Two things. (1) Counters expire naturally in sliding-window — old buckets just roll off, so there's no "reset everyone at once" event. This is a built-in advantage of sliding window over fixed window. (2) When clients do retry after a 429, our Retry-After header includes a random jitter (e.g., 17 ± 5 seconds) so even a million clients hitting 429 at the same second don't all retry at the same second. Standard backoff-with-jitter pattern.
How do you rate-limit the login endpoint when login itself needs protecting?
Hybrid limit by both IP and target username (§11). The IP limit (e.g., 20 attempts/min) catches credential-stuffing scripts hammering one IP. The username limit (e.g., 5 attempts/min on Sarah's email) catches distributed botnets where each bot tries Sarah's password once. Both checks run; either trip causes a 429. CAPTCHA after the first 429 is the production-grade addition — degrades the attack to one-attempt-per-CAPTCHA-solve.
How does the limiter add only 5ms when it's on every request?
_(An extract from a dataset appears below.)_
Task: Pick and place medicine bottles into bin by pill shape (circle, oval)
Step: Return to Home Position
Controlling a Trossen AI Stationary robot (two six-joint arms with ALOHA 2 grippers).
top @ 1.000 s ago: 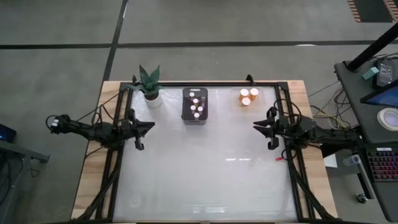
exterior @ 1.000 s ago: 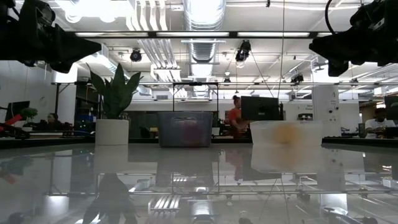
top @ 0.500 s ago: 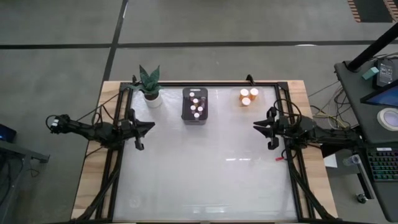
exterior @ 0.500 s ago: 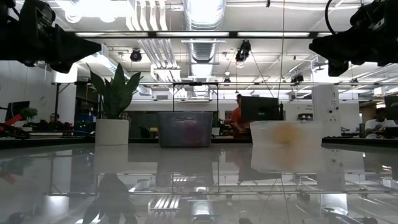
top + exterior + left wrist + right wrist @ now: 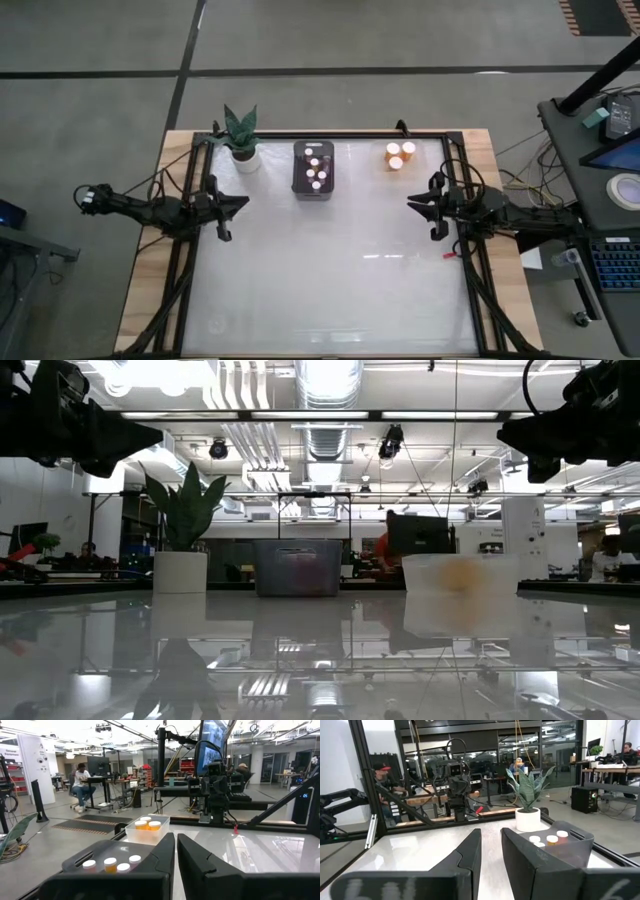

Co-locate Redis with the gateway tier. Same VPC, same AZ if possible — RTT is sub-millisecond. Lua script for one round-trip instead of multiple. In-process cache for limit values so we don't hit the Configuration Service. Connection pooling and pipelining for Redis. Add it all up: typical p99 is 1-2ms, well under the 5ms budget.
A user complains they're being throttled but their dashboard shows they're under quota. What's likely wrong?
Three usual suspects. (1) Cluster-wide vs. per-region counts: their dashboard shows their per-region count, but the limit is global, and they're hitting a different region too. (2) Token cost not visible: they think they're at 50 requests/100 limit, but each request to /heavy-endpoint costs 5 tokens — they're actually at 250/100. (3) Time skew: their dashboard polls every 60s but the sliding window updates every second; the dashboard lags. Fix: surface "tokens remaining" not "requests remaining" in the dashboard, with a real-time counter from the same Redis the limiter reads.
The one-line summary the interviewer remembers: "It's a sliding-window-with-counters algorithm running as in-process middleware in the API gateway, with state centralized in a sharded Redis cluster, made atomic via Lua scripts, configured by a hot-reloadable config service, and designed to fail open behind a circuit breaker so a Redis outage never takes the API down."